According to several reports, Bitcoin went from $22,738 to below $21,500 on early Friday morning. This fall in price came after Bitcoin had finally crossed the $25,000 mark for the first time since June. And since the prices of other cryptos are influenced by Bitcoin’s performance, their prices went down too.
The second most popular and valuable crypto, Ethereum or Ether, went from $1,808 to $1,728 at the same time when Bitcoin’s price went spiraling down. It remained stable for a while and then again, went down to $1638. This, in turn, triggered a fall in the prices of Solana and Cardano.

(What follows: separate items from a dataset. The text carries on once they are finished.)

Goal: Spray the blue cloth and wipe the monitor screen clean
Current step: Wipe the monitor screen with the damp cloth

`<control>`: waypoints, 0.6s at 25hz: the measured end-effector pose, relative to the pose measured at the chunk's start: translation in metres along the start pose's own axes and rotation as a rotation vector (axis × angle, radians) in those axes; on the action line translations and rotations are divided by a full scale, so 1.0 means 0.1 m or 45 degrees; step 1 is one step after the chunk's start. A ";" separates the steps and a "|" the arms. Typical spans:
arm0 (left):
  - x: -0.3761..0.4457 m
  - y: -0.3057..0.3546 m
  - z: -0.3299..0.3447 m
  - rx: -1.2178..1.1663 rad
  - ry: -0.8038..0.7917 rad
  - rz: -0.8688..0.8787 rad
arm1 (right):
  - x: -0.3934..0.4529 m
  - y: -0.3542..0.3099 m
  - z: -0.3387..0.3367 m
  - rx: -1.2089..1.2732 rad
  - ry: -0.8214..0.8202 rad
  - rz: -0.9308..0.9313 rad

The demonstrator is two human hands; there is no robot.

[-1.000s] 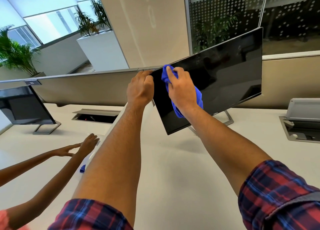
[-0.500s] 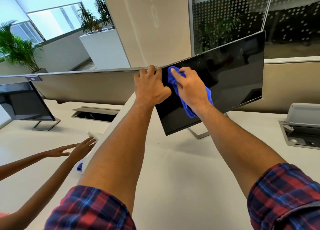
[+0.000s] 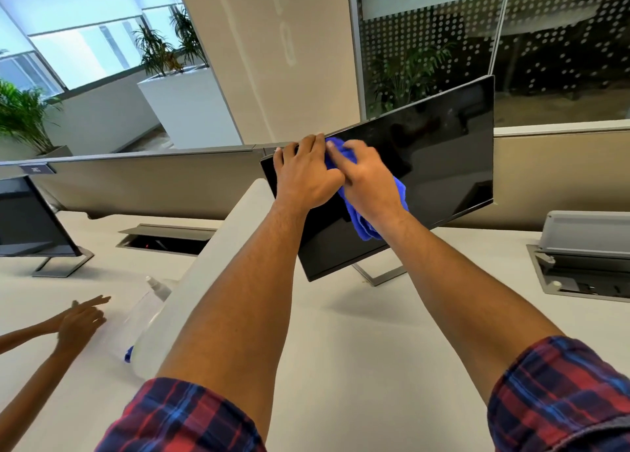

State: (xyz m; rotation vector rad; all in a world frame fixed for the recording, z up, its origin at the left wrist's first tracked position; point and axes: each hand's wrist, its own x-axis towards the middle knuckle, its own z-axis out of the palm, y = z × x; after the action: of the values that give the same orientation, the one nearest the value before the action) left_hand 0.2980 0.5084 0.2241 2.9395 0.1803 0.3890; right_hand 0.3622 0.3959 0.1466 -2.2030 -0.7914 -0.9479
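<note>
The right hand [image 3: 370,182] presses the blue cloth [image 3: 371,213] flat against the upper left part of the dark monitor [image 3: 439,165] screen, fingers closed over it. The left hand [image 3: 305,175] lies just beside it, fingers hooked over the monitor's top edge. A clear spray bottle [image 3: 146,318] with little visible liquid lies on the white desk [image 3: 358,366], near another person's hands [image 3: 80,322].

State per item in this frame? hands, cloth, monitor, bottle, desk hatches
Left hand: gripping monitor's top-left edge.
Right hand: pressing cloth on screen.
Cloth: bunched, against screen.
Monitor: off, tilted.
Spray bottle: lying on desk.
Left hatch: open.
Right hatch: lid raised.
</note>
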 end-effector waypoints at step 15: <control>0.00 -0.02 0.01 0.113 0.006 0.064 | 0.12 0.49 -0.13 -0.090 0.009 0.407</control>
State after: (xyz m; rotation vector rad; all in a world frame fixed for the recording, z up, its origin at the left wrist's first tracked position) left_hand 0.2977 0.5099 0.2228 3.0354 0.1283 0.4055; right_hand 0.3979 0.3586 0.1490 -2.2965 -0.3892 -0.8325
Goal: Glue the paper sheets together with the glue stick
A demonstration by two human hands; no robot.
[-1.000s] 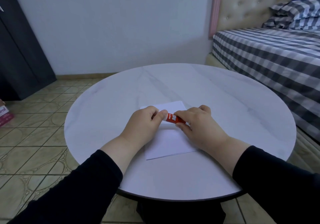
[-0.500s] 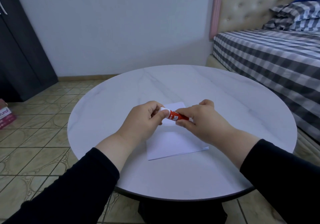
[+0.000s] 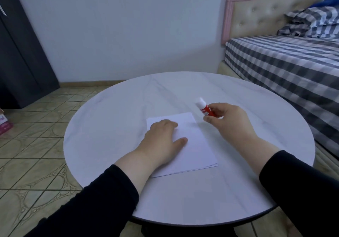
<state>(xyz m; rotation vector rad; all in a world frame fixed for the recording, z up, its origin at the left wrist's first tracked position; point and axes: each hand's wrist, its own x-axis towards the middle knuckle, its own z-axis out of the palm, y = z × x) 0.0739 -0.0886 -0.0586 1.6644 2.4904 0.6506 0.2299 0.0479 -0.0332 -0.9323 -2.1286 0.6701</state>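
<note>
a bedroom in a home is shown. a bed [image 3: 286, 68] with a grey and white checked sheet is seen at the right, backed by a tufted beige headboard [image 3: 260, 15] edged in pink, with checked pillows [image 3: 311, 22] piled against it. a round marble-look desk [image 3: 128, 108] is set just beside the bed. the floor [image 3: 36, 126] is laid with patterned beige tiles, a dark wardrobe [image 3: 18, 53] is placed at the left, and a plain pale wall [image 3: 128, 26] is seen behind.
</note>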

Overall, last weekend had been pretty hard for the crypto industry. And Monday isn’t looking promising either. At the time of writing this piece, Bitcoin’s price is hovering around $21,138. On the other hand, Ether has fallen down even more and is currently valued at around $1,562.
The crypto market expert analyst, Simon Peters, believes that this sudden crypto market sell-off is the result of the minutes that were released from the Federal Reserve’s July meeting. “Since the release of the July Fed meeting minutes the US equity markets have pulled back. The major takeaway is that the Fed likely won’t be finished with rate hikes until inflation is tamed across the board, with no guidance offered on future rate increases either.”
He further added, “ in recent months with the tight correlation between US equities and crypto it suspects this has filtered through to crypto markets, and it’s why we are seeing the sell-off.
While this might be a possibility, the main cause of this sudden drop in the prices of almost every cryptocurrency is still unclear. However, it has sent the investors into a state of panic and confusion. Almost the entire crypto market is trading in red, and we are most likely headed towards a long Crypto Winter.